Posiblemente el peor de los legados del difunto ha sido dejar el país en manos de la pueril izquierda que hoy nos mantiene acontecidos. Tomando en cuenta el entorno servil, nepótico y arrastracueros que le rodeó en vida no se podía esperar mucho más.
Trasnochados derelictos de los años 1960, ven la realidad de manera simplista, como en caricaturas o «comics». Algunos se creen heroicos, protagonistas de trascendentales gestas.
Aferrados a una realidad distorsionada viven -como los jefes de la ciudad amurallada del Barón Munchhausen- asediada por enemigos imaginarios. Afuera apenas se ríen de ellos.
Dos rasgos fundamentales caracterizan a esta izquierda histriónica: Su infantilismo y su profunda cursilería.
Sus poses épicas -reflejadas en grandilocuentes discursos y manifestaciones «culturales»- pasan vertiginosamente de lo sublime a lo ridículo, acumulando tal cantidad de insultos a la inteligencia que nos hacen evocar aquella célebre carta a Nerón, donde Petronio se mofa de las pretensiones artísticas del Emperador:
“Tener que soportar por largos años tu canto…escuchar tu música, oírte declamar versos … han acabado por inspirarme el irresistible deseo de morir. ¡Salud, augusto, y no cantes; asesina, pero no hagas versos; envenena, pero no bailes; incendia, pero no toques la cítara!»
Incapaces de un intercambio civilizado de ideas, reemplazan argumentos con burlas, insultos y descalificación. Sus discursos y expresiones – retahíla de estribillos y grafiti aprendidos al caletre y repetidos con pocas variantes desde 1959 – serían hoy pintorescos si no encerraran tanta carga de odio y capacidad de destructiva.
Repiten sin cesar epítetos como «oligarca», «burgués», «apátrida», y -ahora en Venezuela- «escuálidos», fundamentalmente para definir a todo el que tuvo éxito en la vida real.

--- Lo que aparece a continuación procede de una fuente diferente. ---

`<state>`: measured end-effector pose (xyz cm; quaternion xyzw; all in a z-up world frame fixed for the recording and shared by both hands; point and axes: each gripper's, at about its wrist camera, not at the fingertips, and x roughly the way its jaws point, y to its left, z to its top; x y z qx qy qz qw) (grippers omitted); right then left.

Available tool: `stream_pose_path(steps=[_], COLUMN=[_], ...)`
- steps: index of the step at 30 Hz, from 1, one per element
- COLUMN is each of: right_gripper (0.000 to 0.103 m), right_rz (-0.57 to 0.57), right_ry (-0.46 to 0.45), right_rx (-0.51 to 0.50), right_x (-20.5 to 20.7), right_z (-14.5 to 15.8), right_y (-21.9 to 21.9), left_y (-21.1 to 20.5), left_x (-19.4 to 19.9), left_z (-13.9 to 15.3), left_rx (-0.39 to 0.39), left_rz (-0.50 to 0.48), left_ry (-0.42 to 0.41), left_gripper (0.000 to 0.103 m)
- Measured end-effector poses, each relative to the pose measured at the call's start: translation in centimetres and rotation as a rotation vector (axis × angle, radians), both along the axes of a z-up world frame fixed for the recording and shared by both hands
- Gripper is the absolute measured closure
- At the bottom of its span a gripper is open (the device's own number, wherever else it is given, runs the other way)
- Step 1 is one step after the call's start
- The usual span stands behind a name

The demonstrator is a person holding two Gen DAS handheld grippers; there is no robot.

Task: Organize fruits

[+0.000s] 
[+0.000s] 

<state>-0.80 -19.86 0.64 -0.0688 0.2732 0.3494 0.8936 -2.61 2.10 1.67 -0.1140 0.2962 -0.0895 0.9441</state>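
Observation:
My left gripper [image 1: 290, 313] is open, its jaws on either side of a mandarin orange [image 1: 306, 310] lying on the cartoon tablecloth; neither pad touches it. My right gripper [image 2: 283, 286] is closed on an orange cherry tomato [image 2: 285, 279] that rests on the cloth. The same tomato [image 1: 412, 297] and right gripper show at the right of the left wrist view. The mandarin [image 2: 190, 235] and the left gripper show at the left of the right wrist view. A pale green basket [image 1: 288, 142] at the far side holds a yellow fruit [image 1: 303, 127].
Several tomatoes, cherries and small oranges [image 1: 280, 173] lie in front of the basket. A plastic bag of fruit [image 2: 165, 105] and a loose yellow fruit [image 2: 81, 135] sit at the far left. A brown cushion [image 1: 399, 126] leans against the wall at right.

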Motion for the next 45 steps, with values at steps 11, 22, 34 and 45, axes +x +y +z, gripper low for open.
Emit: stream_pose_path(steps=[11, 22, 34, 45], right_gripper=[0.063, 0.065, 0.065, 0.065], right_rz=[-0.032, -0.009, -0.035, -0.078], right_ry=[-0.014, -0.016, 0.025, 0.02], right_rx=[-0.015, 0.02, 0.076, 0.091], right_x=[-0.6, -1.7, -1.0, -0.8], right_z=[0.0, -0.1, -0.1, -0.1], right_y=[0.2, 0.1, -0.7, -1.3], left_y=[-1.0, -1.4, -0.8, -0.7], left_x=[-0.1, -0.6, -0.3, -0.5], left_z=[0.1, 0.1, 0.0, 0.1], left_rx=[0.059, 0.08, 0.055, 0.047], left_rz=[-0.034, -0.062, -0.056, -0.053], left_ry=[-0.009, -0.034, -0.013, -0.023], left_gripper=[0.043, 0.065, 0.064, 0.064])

Sus reacciones políticas oscilan entre las de un picado zagaletón adolescente y un vulgar facineroso barriotero: Se expresan en exabruptos, revanchas, pequeñeces y represalias cuya petulancia va de la mano con la puerilidad. Pero al igual que los niños llegan a ser sumamente crueles. Y sobre todo, incalculablemente destructivos en sus pataletas.

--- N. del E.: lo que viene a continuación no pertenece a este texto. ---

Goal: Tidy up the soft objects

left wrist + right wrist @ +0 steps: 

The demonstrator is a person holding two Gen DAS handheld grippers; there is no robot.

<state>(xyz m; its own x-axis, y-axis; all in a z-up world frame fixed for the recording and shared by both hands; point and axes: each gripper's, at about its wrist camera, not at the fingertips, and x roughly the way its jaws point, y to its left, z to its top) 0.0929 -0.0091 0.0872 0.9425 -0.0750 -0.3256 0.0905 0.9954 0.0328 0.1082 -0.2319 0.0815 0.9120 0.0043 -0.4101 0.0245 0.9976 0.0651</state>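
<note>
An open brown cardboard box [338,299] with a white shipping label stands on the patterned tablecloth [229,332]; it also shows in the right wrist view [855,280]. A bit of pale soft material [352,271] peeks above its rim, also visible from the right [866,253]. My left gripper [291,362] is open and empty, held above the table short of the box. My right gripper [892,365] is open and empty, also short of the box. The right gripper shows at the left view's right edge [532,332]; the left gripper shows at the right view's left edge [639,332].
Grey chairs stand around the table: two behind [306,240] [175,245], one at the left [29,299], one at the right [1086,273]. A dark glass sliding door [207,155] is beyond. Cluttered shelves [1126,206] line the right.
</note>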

Para nuestra vergüenza y desdicha este inmaduro y descabellado atajo de delincuentes no es otra cosa que la suma y colofón del nefasto legado de quién la puso a su entrada, la puso durante todo su destructivo proceso, y ahora -con este horroroso sainete sucedáneo- la pone corregida y aumentada a su salida. Que lo perdone Dios porque la historia jamás lo absolverá.